Debería haber visto las enormes y ondeantes banderas rojas cuando Jon y Star sugirieron jugar un juego de cohesión de equipo.
Cómo diablos siete minutos en el armario era un juego de cohesión de equipo aún no lo sabe.
Unas rondas después, Jon hace girar la botella y cae sobre ti. Jon es como un hermano para ti y ha dicho repetidamente que básicamente eres su hermanita, así que lógicamente Damian sabe que no pasará nada. Pero los celos se instalan en su estómago cuando Jon te levanta y sale volando hacia el armario.
Pasados siete minutos, ambos salen. Estás sonrojada pero, por lo demás, bien. Jon parece satisfecho pero sereno. Ahora Damian no está seguro de si te besó o no.

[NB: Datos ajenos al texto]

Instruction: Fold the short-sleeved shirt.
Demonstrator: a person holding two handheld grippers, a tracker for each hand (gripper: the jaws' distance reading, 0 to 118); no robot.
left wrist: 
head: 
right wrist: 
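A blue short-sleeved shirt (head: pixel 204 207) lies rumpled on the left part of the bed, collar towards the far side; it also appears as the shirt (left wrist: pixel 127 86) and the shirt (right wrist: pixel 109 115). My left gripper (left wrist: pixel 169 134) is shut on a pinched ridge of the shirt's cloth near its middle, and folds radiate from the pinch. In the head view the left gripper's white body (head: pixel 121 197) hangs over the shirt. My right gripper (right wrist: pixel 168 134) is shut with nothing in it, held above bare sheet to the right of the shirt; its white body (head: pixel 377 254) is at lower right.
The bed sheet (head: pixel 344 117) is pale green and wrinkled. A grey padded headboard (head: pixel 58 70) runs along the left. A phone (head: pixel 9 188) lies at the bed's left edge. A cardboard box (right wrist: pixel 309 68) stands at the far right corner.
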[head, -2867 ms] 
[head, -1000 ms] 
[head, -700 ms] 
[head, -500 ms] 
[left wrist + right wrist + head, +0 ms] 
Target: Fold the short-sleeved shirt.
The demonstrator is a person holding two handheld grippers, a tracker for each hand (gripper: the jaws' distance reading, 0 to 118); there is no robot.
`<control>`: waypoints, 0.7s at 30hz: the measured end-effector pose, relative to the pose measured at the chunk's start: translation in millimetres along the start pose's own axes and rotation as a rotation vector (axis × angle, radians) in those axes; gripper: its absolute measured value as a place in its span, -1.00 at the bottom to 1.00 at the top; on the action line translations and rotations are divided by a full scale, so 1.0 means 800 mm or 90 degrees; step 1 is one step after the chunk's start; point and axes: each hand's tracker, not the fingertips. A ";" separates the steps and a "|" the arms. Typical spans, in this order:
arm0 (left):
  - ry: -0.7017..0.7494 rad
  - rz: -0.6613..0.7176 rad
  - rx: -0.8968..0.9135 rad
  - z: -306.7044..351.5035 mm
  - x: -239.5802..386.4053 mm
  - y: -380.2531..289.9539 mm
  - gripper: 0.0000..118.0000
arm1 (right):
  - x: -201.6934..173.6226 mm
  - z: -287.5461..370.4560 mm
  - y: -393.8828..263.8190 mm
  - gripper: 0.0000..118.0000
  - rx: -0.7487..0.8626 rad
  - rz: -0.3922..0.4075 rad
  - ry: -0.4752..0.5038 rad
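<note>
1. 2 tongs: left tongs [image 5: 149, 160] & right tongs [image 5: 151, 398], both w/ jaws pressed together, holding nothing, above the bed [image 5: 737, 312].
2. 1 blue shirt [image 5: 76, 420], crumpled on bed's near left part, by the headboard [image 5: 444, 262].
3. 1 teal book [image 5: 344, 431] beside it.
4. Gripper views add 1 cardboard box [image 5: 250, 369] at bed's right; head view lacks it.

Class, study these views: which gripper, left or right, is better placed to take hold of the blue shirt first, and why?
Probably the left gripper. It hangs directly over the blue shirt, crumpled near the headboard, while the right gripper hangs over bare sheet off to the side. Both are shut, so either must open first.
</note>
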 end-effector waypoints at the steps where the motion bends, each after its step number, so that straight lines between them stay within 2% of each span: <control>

Dos turnos después es tu turno. La botella cae en él. Damian ha rechazado a todas las demás personas que le tocaban, así que naturalmente vas a girarla de nuevo, pero él te agarra la muñeca. “Todavía nos quedan siete minutos.” Y te arrastra al armario, sin palabras.
Las luces están encendidas pero son tenues y amarillas. Se apunta mentalmente comprar una bombilla nueva.
“¿Te besó?” Sabe que suena amargado, un poco enfadado. Pero no puede evitarlo. Todo el mundo sabe que siente algo por ti. Ese es el único secreto que no pudo guardar.
Te agarra las muñecas, firme pero sin apretar, “Respóndeme, Habibi.”